Происходило все к тому же слишком далеко от Аваринхейма. «Что будет, — беспокоился Раум, — если окончательное превращение свершится вдали от деревьев? Вдали от Всемогущей Матери, от Папоротникового озера? Неужели меня сожжет безжалостное солнце и высушит ветер Плодородной равнины?».

— Почему я? — прошептал он однажды, когда боль его отпустила (случилось это, когда Фарадей покинула наконец-то Священную рощу). — Почему я привязан к ней? Почему превращение совершается, только когда она использует свою силу?

Ответил ему Джек:

— Ведь это ты связал ее с Матерью, Раум. И она восстановила твою связь с Всемогущей Матерью. Возможно, что именно это вас и объединяет.

Раум пожал плечами. Лицо его стало сейчас таким уродливым, что он постоянно держал его закрытым. Аксис поздним вечером часто сидел подле него, утешал, играя на арфе, чародейной музыкой старался погрузить его в сон. Рауму, однако, уже мало что помогало.

Фарадей знала о боли Раума. Чувствовала ее каждый раз, когда входила в Священную рощу и Волшебный лес.

Ей хотелось помочь ему, и она спросила Всемогущих Рогачей, что бы она могла для него сделать.

— Ничего, — ответил Серебристый Рогач. — Превращение Раума проходит по-другому, потому что между вами есть связь, потому что сила, которую ты черпаешь от Всемогущей Матери и волшебных лесов, очень велика. Чем бы ты могла ему помочь? Жди, пока Раум снова не войдет в Аваринхейм или хотя бы в уцелевшие перелески. Жди, пока он не будет готов ступить в Священную рощу, пока не подготовится к завершению своего превращения, тогда и притяни его к себе своей силой, помоги ему всем, чем сможешь. Раум не может приблизиться к тебе, покуда не напитается силой деревьев, а сейчас он от них слишком далеко. Подожди. Потерпи.
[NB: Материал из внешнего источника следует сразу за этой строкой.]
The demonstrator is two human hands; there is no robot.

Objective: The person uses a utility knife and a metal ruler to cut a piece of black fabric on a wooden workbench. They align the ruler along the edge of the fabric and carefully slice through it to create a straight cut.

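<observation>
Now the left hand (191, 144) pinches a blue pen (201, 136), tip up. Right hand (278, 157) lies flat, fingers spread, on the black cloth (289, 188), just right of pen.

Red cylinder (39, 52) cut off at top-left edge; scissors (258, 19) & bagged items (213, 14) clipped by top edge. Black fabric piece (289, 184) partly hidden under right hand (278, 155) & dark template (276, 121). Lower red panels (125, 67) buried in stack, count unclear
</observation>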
Фарадей пошла прочь, горюя о Рауме, сознавая, однако, что от нее сейчас ничего не зависит. Она знала, что он пытается отыскать ее, и надеялась, что для его же пользы произойдет это скоро.
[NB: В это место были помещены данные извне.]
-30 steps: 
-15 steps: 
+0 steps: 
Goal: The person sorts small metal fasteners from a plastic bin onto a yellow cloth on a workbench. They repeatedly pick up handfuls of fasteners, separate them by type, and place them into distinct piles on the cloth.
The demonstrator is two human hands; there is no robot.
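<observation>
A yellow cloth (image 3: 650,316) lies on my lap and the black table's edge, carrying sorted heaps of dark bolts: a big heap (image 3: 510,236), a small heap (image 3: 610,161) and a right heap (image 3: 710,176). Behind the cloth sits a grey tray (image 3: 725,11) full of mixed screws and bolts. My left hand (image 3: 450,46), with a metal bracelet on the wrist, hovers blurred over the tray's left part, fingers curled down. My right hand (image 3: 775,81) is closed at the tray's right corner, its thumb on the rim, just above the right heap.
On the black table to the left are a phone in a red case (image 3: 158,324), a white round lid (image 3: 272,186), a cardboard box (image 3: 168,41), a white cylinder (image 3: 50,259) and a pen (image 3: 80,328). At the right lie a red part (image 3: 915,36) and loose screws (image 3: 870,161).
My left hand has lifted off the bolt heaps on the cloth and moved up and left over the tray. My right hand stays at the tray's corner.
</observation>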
Для того чтобы попасть в Волшебный лес, ей уже не нужна была деревянная чаша. Сила Фарадей возросла теперь настолько, что в любой момент она могла окружить себя изумрудным светом, который и переносил ее в Священную рощу. Она не знала, что делать с чашей, и сказала Всемогущим Рогачам, что возвратит ее.

— Ты найдешь ей применение, Фарадей, — сказали они. — Держи ее у себя.

Так она и поступила, довольная тем, что возвращать чашу не придется. Теперь она стояла у нее на туалетном столике. На посторонний взгляд выглядела она как простой деревянный сосуд, недостойный королевы, однако Фарадей она каждый день напоминала не только о будущей ее великой миссии, но и о счастливых мгновениях, проведенных рядом с Всемогущей Матерью.

Улыбнулась Ир, когда та отложила щетку.

— Аксис идет, Ир. Я это чувствую. Через несколько месяцев он будет здесь. Ох, Ир, я едва могу дождаться, когда мы снова будем вместе!